> AIM OF THE TASK: Output the data below in full, byte for byte. Nothing may differ.

> DATASET EXCERPT:
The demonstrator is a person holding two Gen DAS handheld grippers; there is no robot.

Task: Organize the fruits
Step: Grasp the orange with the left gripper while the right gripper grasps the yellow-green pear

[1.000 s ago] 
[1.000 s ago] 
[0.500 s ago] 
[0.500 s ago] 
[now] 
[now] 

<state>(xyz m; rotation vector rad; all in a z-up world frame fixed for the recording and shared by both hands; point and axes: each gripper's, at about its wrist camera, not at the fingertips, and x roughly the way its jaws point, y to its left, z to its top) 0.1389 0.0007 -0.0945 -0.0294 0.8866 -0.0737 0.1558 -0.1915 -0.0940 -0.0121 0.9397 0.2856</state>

> ANSWER:
The demonstrator is a person holding two Gen DAS handheld grippers; there is no robot.

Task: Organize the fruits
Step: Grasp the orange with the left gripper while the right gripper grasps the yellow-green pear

[1.000 s ago] 
[1.000 s ago] 
[0.500 s ago] 
[0.500 s ago] 
[now] 
[now] 

<state>(xyz m; rotation vector rad; all in a z-up world frame fixed for the recording and shared by both hands; point and axes: each gripper's, at about its wrist camera, not at the fingertips, and x roughly the way its jaws point, y to its left, z to its top) 0.1389 0.0007 -0.0945 -0.0294 0.8866 -0.0737 0.1558 -0.1915 -0.0940 -0.0121 0.9397 0.2856</state>

No more output is expected for this exercise.